**Given information**.
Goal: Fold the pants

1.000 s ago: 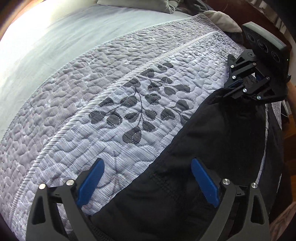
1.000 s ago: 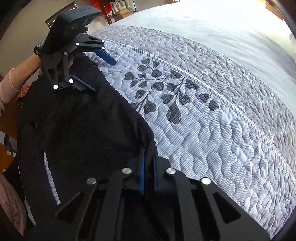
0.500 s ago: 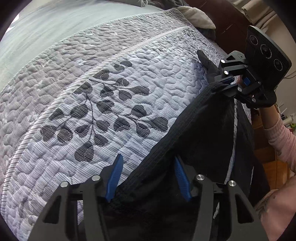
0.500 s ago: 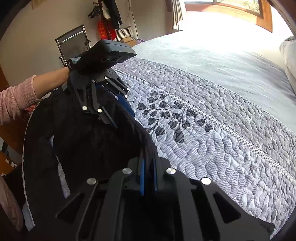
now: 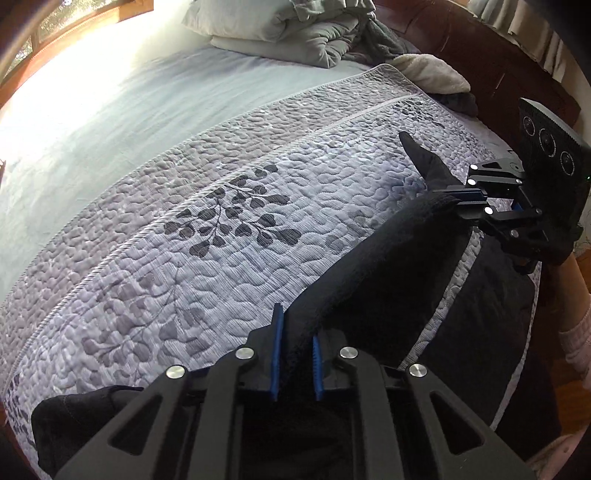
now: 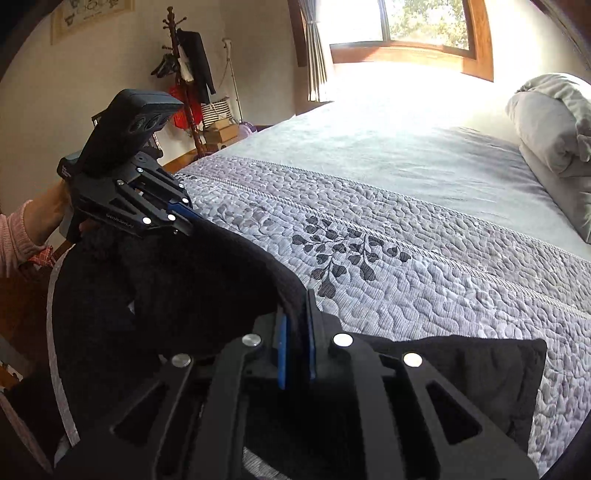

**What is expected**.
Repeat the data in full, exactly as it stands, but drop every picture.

**Problem solution**.
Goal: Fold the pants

1.000 s ago: 
1.000 s ago: 
0.500 s ago: 
0.500 s ago: 
now: 
now: 

With this, the exercise is finished.